Não podendo rebater os argumentos, já que na publicação é possível constatar os dados corretos que desmentem o vereador, Rômulo se propôs a atacar o veículo de comunicação e a jornalista nas redes sociais e numa sessão da Câmara de Vila Velha, datada de 24 de novembro de 2021.

Rômulo é vereador de primeiro mandato e foi eleito pela onda bolsonarista em 2020. À época abrigado no PSL, teve 1.602 votos. Trocou de partido, indo para o PTB. De atuação polêmica, com discursos de ódio e pautas ideológicas, o parlamentar ficou conhecido por propor na Câmara de Vila Velha o “Dia do Orgulho Hétero”.

No portal da Transparência do site da Câmara de Vila Velha consta que ele apresentou 21 projetos de lei desde o início do mandato – além do “Orgulho Hétero” também quis proibir o comprovante de vacina, dar nome a escola cívico-militar, criar o dia do capelão, uma frente evangélica na Casa. Todos os projetos, porém, constam no site com o status de “tramitando”, ou seja, nenhum aprovado.
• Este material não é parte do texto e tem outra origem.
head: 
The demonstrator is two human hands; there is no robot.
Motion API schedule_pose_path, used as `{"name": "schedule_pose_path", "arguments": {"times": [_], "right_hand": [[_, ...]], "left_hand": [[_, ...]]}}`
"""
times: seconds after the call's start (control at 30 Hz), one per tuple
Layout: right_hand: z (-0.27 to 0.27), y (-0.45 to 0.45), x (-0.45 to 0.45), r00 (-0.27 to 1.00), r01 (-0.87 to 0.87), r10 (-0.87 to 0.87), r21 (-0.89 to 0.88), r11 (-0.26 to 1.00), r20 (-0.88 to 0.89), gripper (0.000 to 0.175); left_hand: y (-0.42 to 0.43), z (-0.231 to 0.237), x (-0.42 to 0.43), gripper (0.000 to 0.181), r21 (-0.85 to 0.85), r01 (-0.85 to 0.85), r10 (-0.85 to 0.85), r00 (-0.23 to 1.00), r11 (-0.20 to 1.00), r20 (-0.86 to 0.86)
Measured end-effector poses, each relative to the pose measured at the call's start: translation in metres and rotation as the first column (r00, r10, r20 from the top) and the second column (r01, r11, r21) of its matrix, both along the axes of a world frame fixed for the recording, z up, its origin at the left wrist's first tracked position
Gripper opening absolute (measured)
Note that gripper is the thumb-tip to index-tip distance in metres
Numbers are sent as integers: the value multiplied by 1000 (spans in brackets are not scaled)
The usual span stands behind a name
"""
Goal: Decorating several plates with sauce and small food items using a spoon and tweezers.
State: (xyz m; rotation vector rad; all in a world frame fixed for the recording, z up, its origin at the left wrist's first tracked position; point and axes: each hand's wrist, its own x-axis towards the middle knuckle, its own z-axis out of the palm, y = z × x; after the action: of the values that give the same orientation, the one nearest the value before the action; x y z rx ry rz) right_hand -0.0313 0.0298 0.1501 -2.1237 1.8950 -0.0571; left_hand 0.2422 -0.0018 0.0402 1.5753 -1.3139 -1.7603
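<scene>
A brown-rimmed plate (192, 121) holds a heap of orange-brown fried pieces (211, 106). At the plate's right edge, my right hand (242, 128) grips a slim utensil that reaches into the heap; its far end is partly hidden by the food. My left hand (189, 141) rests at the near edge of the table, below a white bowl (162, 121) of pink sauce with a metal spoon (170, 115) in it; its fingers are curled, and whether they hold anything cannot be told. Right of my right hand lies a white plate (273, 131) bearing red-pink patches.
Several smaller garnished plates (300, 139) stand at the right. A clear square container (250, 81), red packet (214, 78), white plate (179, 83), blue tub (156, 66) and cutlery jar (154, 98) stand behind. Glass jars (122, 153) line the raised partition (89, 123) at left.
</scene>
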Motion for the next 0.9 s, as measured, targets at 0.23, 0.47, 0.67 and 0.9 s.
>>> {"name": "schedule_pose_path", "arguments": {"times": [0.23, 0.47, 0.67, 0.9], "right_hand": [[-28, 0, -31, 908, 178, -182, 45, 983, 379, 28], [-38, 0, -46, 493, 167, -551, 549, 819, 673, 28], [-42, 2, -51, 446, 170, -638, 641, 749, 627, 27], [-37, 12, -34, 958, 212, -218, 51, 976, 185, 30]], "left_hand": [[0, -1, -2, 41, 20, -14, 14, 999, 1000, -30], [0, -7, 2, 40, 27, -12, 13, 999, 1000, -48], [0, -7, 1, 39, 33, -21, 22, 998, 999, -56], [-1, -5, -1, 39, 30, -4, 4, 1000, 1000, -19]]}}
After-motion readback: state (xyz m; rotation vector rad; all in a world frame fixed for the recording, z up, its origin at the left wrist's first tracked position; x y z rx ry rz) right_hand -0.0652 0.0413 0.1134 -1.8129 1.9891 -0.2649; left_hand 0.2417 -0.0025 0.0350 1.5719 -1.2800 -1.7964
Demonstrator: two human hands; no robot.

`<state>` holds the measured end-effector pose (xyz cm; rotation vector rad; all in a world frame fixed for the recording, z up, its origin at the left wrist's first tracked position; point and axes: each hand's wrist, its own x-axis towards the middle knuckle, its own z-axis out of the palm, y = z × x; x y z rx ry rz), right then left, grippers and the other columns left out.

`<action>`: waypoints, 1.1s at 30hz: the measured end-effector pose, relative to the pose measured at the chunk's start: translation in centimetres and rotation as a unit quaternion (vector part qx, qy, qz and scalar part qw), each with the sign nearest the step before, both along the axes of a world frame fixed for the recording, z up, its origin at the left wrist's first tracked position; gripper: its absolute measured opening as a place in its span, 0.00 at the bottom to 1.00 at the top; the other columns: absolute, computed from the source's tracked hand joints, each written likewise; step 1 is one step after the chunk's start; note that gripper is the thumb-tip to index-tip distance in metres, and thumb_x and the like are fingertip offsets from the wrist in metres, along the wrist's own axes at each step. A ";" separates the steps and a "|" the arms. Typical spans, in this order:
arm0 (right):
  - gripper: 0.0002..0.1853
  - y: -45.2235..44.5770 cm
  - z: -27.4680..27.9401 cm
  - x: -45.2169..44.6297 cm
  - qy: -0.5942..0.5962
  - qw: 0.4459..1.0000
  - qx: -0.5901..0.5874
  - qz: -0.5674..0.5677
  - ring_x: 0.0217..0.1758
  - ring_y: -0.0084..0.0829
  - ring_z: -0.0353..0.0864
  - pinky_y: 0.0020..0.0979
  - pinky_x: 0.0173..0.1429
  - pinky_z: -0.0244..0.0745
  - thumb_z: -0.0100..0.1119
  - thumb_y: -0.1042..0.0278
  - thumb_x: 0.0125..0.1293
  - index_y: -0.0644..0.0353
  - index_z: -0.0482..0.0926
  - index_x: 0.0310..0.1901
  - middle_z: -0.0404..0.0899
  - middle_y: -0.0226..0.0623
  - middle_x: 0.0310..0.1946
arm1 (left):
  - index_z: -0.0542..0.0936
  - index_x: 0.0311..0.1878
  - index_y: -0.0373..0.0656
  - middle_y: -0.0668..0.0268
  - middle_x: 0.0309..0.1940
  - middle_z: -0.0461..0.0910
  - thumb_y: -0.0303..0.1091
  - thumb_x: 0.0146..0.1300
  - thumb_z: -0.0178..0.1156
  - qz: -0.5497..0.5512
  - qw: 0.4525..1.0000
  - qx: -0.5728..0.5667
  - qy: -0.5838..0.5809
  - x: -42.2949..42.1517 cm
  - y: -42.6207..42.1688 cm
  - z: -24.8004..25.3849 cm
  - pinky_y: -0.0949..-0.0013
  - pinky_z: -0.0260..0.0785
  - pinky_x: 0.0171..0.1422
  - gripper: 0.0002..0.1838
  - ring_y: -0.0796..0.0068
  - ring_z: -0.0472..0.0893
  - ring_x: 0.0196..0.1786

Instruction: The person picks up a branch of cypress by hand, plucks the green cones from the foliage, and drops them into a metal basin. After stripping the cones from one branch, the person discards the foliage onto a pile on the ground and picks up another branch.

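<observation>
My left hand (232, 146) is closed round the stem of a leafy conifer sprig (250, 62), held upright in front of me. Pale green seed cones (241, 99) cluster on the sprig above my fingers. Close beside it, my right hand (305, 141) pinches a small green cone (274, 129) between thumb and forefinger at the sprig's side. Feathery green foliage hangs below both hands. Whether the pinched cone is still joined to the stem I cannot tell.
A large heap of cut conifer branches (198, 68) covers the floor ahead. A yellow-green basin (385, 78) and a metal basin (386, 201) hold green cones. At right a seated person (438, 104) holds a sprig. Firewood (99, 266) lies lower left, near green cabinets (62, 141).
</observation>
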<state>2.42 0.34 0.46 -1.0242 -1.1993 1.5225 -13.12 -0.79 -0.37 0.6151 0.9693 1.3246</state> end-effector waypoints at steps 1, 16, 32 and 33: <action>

Outro projeto que o vereador propôs e que poderia ele mesmo virar alvo, caso já tivesse sido aprovado, é o Projeto de Lei 5.888/2021, que autoriza a prefeitura “a cobrar de indivíduos, sindicatos, movimentos sociais, entidades públicas ou privadas e empresas organizadoras, os custos oriundos dos serviços de limpeza urbana e da reparação dos danos ao mobiliário urbano e equipamentos públicos ocorridos em vias públicas em função da realização de eventos abertos ou fechados, manifestações, passeatas, desfiles ou outro tipo de concentração popular que culminem em depredação de coisa alheia, vandalismo, perigo a pessoa, ao patrimônio público ou privado, a paz pública ou a incolumidade pública”.

Entre os equipamentos públicos, Rômulo cita de meio-fio a monumentos – muitos viraram alvos de protestos pelo mundo, por exemplo, por homenagearem personagens envolvidos com escravidão e racismo. E entre os atos passíveis de punição estão: pichação, escrever, rabiscar, entre outros.

A punição seria a aplicação de multa de 250 VPRTM’s (Valor Padrão de Referência do Tesouro Municipal), o equivalente a R$ 986,15, e 500 VPRTM’s (R$ 1.972,15) para cada reincidência. Porém, no projeto, Rômulo defende que seja punido o movimento popular que ocasionar “perigo a pessoa”, o que abre brecha para que ele mesmo seja enquadrado pelos ataques que fez à equipe da TV Vitória, já que a confusão também aconteceu em Vila Velha.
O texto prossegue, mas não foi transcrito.